> _Exercise_: Transcribe the listing verbatim, please, with images dropped.

--------------------------------------------------

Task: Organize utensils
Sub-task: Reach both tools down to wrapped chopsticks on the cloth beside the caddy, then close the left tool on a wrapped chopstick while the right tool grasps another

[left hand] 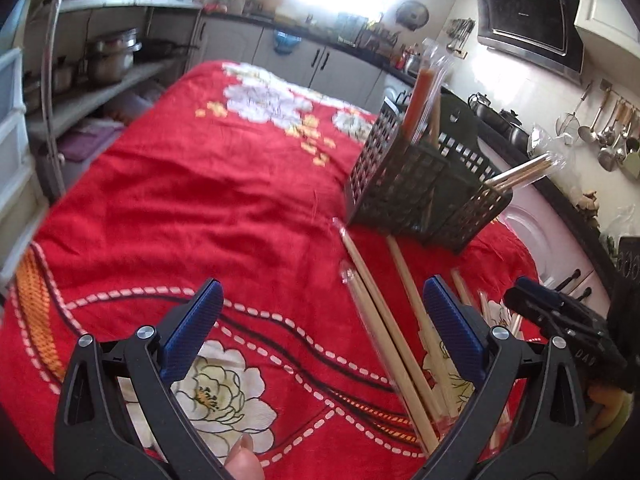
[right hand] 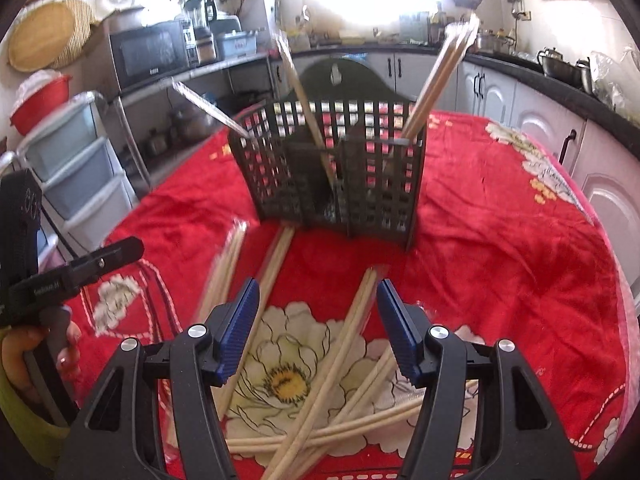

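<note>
A black lattice utensil basket [right hand: 360,196] stands on the red flowered cloth [right hand: 500,240], with wrapped chopstick pairs [right hand: 436,76] leaning out of its compartments. Several more pale chopsticks [right hand: 340,344] lie crossed on the cloth in front of it. My right gripper [right hand: 318,292] hovers open over this pile, its blue pads touching nothing. In the left wrist view, my left gripper [left hand: 322,292] is wide open above the cloth. Loose chopsticks [left hand: 376,300] lie near its right finger, and the basket [left hand: 404,184] stands beyond. An orange-red wrapped stick [left hand: 418,92] stands in the basket.
The other gripper shows at each view's edge: the right one [left hand: 560,316] and the left one [right hand: 80,268], held by a hand [right hand: 24,344]. Kitchen counters, cabinets [right hand: 492,96], plastic drawers [right hand: 76,168] and a shelf with pots [left hand: 112,60] ring the table.
</note>
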`<state>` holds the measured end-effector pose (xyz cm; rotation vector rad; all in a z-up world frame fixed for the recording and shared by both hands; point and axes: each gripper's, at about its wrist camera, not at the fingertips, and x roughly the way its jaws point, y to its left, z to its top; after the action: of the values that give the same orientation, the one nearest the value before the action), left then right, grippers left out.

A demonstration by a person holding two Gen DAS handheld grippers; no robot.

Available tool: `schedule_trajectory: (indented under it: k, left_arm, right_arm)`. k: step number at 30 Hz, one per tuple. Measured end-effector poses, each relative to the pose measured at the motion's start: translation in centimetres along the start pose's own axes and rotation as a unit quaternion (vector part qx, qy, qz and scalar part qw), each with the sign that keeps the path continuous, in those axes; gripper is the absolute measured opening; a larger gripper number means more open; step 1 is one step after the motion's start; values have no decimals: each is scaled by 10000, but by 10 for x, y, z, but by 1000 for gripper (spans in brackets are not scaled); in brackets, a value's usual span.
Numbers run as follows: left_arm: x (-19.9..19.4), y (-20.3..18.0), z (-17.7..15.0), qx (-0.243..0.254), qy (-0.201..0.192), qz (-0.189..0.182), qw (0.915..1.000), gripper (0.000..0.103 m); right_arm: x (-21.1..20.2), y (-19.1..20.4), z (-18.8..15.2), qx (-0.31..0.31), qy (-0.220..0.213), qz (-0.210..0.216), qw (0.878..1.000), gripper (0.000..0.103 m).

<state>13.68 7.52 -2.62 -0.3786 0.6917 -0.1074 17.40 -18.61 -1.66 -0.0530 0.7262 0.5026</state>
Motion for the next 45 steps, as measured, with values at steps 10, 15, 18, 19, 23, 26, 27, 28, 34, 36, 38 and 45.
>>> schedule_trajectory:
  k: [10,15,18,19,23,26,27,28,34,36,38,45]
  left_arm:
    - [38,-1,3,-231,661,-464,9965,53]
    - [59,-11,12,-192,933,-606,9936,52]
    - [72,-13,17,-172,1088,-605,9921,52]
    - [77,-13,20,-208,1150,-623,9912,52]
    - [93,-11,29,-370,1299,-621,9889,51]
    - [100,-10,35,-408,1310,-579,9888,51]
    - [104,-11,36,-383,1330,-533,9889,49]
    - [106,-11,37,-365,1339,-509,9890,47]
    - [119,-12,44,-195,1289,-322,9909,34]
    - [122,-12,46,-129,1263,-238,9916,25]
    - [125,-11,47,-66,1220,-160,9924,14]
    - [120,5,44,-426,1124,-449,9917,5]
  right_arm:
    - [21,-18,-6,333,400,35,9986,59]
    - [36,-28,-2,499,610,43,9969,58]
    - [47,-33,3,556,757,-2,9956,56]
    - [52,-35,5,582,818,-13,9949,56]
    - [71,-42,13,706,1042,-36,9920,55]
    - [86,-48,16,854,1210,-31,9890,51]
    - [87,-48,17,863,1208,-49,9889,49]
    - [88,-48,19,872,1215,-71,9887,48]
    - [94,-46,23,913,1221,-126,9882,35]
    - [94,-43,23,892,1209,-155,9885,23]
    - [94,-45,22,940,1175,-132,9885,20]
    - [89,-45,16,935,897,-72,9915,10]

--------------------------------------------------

> _Task solution_:
Task: Organize utensils
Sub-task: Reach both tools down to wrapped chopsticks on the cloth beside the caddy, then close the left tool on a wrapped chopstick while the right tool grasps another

[left hand] 
[right hand] 

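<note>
A black lattice utensil basket [right hand: 360,196] stands on the red flowered cloth [right hand: 500,240], with wrapped chopstick pairs [right hand: 436,76] leaning out of its compartments. Several more pale chopsticks [right hand: 340,344] lie crossed on the cloth in front of it. My right gripper [right hand: 318,292] hovers open over this pile, its blue pads touching nothing. In the left wrist view, my left gripper [left hand: 322,292] is wide open above the cloth. Loose chopsticks [left hand: 376,300] lie near its right finger, and the basket [left hand: 404,184] stands beyond. An orange-red wrapped stick [left hand: 418,92] stands in the basket.
The other gripper shows at each view's edge: the right one [left hand: 560,316] and the left one [right hand: 80,268], held by a hand [right hand: 24,344]. Kitchen counters, cabinets [right hand: 492,96], plastic drawers [right hand: 76,168] and a shelf with pots [left hand: 112,60] ring the table.
</note>
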`<state>` holds the measured end-effector pose (xyz cm; rotation vector rad; all in a z-up world frame fixed for the recording and shared by both hands; point and axes: each gripper's, at about its wrist camera, not at the fingertips, and x roughly the way its jaws point, y to its left, z to its top; after the action: of the values that give the same orientation, the one nearest the value before the action), left then right, grippers left out.

A demonstration by a person holding two Gen DAS handheld grippers; no robot.

Available tool: `schedule_trajectory: (indented under it: k, left_arm, right_arm)`. k: step number at 30 Hz, one per tuple. Measured end-effector poses, each relative to the pose measured at the motion's start: translation in centimetres along the start pose's own axes and rotation as a unit quaternion (vector part qx, qy, qz and scalar part qw), each with the sign that keeps the path continuous, in those axes; gripper is the absolute measured opening; a larger gripper number means more open; step 1 is one step after the motion's start; values have no decimals: each is scaled by 10000, but by 10 for x, y, z, but by 1000 for gripper (spans in brackets are not scaled); in brackets, a value's usual span.
Numbers run as follows: left_arm: x (-19.9..19.4), y (-20.3..18.0), z (-17.7..15.0), qx (-0.243..0.254), qy (-0.201..0.192), qz (-0.189..0.182), qw (0.915..1.000), gripper (0.000..0.103 m); right_arm: x (-21.1..20.2), y (-19.1..20.4), z (-18.8..15.2), qx (-0.31..0.31), qy (-0.220..0.213), qz (-0.210..0.216), qw (0.878..1.000), gripper (0.000..0.103 m).

<state>13.68 7.52 -2.62 -0.3786 0.6917 -0.1074 17.40 -18.61 -1.66 -0.0530 0.7262 0.5026</state>
Motion for the next 45 steps, as measured, with values at steps 10, 15, 18, 19, 23, 26, 27, 28, 34, 36, 38 and 45.
>>> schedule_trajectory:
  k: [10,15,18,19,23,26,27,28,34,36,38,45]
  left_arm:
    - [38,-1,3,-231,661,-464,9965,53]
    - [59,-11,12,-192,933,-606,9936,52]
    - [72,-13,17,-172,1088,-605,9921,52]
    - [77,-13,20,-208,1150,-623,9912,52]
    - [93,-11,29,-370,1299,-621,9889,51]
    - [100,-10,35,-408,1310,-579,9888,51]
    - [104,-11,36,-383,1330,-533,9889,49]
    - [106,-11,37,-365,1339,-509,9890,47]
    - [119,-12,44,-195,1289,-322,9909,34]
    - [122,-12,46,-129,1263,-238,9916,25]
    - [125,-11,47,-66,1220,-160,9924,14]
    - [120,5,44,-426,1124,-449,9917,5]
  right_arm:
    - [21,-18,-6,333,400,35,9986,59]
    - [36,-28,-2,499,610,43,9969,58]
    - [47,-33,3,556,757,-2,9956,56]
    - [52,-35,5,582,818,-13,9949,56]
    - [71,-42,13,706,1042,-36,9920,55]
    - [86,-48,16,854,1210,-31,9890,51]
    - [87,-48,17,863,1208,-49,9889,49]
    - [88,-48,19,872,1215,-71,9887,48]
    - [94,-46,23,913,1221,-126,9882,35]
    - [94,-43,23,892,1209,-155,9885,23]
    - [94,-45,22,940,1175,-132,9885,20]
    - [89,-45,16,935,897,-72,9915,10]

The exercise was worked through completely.